Aldir era Aldir Blanc Mendes, um carioca nascido a 2 de setembro de 1946. Um médico especializado em psiquiatria que deixou de clinicar em 1973 para se dedicar apenas à composição. Antes, já vinha tateando o meio artístico criando A noite, a maré e o amor em 1968, com Silvio da Silva Junior, para o 3º Festival Internacional da Canção da TV Globo. Um ano depois, classificou outras três para outro festival, o Universitário da Música Popular Brasileira. De esquina em esquina (com César Costa Filho), foi defendida por Clara Nunes; Nada sei de eterno (feita com Sílvio da Silva), teve a interpretação de Taiguara; e Mirante (com César Costa Filho), veio na voz de Maria Creuza. Depois de mais festivais, buscou novos parceiros, como o violonista Guinga, com quem fez Catavento e Girassol, Nítido e Obscuro e Baião de Lacan, entre vários outras.

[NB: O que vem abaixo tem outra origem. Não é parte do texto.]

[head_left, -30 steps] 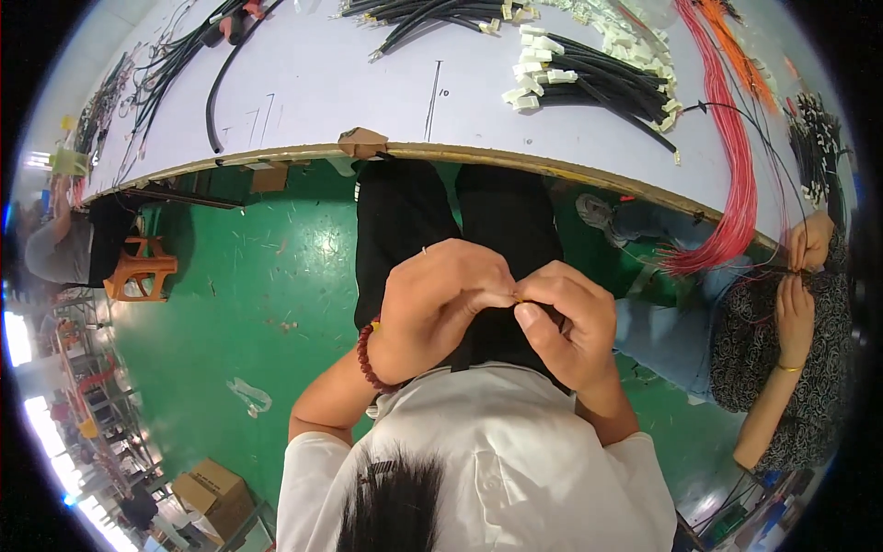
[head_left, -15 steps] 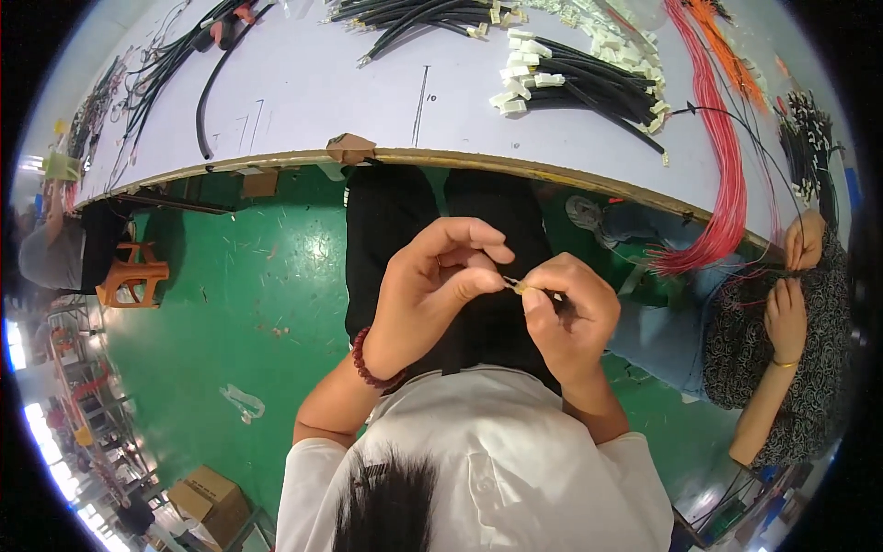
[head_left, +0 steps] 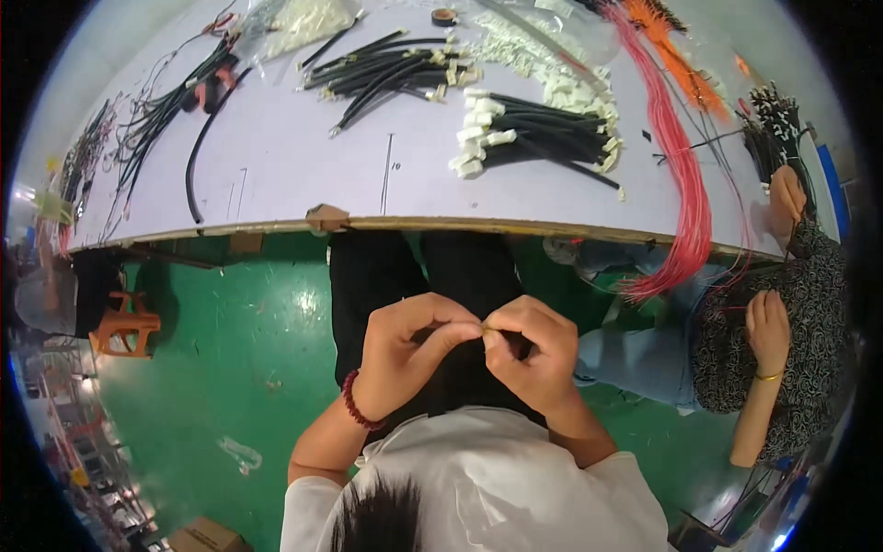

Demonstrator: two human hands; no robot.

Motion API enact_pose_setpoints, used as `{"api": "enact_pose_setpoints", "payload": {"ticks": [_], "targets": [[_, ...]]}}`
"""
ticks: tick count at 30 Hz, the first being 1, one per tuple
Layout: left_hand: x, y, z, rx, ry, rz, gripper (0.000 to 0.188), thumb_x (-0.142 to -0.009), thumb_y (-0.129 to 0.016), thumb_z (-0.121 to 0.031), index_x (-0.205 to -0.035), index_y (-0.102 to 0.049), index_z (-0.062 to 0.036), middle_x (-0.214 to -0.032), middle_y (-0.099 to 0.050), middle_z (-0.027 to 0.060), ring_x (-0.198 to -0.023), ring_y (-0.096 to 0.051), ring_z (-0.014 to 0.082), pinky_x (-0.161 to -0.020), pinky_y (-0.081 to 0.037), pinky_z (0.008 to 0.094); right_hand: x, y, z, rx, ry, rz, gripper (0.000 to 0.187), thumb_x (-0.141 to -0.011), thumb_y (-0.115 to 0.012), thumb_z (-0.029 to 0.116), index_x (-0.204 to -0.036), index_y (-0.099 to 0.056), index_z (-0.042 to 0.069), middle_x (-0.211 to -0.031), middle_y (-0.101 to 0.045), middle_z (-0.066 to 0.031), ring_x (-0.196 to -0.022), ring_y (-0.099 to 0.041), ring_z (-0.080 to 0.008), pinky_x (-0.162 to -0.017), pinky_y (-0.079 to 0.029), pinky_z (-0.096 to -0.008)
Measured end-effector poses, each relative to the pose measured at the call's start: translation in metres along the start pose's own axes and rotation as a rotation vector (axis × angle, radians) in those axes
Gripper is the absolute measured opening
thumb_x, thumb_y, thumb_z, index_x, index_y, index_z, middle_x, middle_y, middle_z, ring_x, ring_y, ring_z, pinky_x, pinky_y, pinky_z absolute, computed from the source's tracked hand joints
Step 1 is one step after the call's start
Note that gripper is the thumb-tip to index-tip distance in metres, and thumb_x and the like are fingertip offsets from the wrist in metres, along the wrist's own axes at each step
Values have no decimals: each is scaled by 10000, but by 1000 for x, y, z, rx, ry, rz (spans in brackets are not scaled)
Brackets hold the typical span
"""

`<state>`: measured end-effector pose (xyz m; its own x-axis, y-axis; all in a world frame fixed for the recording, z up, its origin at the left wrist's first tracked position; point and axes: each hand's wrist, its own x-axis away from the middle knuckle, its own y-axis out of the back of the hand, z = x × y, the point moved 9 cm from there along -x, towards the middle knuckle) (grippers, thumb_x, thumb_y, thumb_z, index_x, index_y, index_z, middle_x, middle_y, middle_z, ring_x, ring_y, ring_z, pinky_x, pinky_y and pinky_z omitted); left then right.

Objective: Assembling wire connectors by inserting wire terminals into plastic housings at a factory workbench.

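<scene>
Over my lap, my left hand [head_left: 409, 345] and my right hand [head_left: 538, 351] meet fingertip to fingertip. The left one is closed in a pinch, thumb against forefinger. My right thumb and forefinger are also pressed together. Where the fingertips meet, a tiny yellowish piece [head_left: 486, 328] barely shows; it is too small and covered to name. Beyond the hands, on the table [head_left: 276, 184], lie a bundle of black cables with white connectors [head_left: 543, 133] and a looser pile of black cables [head_left: 386, 74].
The table's front edge [head_left: 441, 223] runs just beyond my knees. A hank of pink wires [head_left: 676, 184] hangs over it at right, near a co-worker's hand [head_left: 768, 331]. White connectors [head_left: 552, 69] and a clear bag of pale parts [head_left: 308, 28] lie farther back. An orange stool [head_left: 129, 327] stands left.
My view has tilted up, showing more of the table. My left fingers, apart before, have closed into a pinch against the right fingertips. The co-worker's far hand has moved away from the nearer one.
</scene>
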<state>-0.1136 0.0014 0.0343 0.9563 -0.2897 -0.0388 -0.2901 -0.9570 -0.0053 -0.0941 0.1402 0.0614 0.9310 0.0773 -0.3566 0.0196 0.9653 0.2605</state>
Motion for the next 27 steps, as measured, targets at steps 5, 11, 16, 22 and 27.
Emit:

As últimas duas décadas foram de pouco convívio entre Aldir Blanc e o mundo que não lhe interessava. Cada vez mais, entrevistá-lo se tornava uma missão improvável, quase impossível, preferindo o e-mail ao contato pessoal ou telefônico. Recluso, era como se Aldir estivesse farto de oferecer flores ao deserto, lembrando um personagem do cineasta Pedro Almodóvar. Ao apontar para um poeta de braços cruzados, um homem diz ao outro: “Veja, aquele é um dos maiores poetas deste século.” “É mesmo, e eu posso falar com ele?” “Não, ele não escreve nem fala mais. De uns tempos para cá, acha que o mundo não merece mais."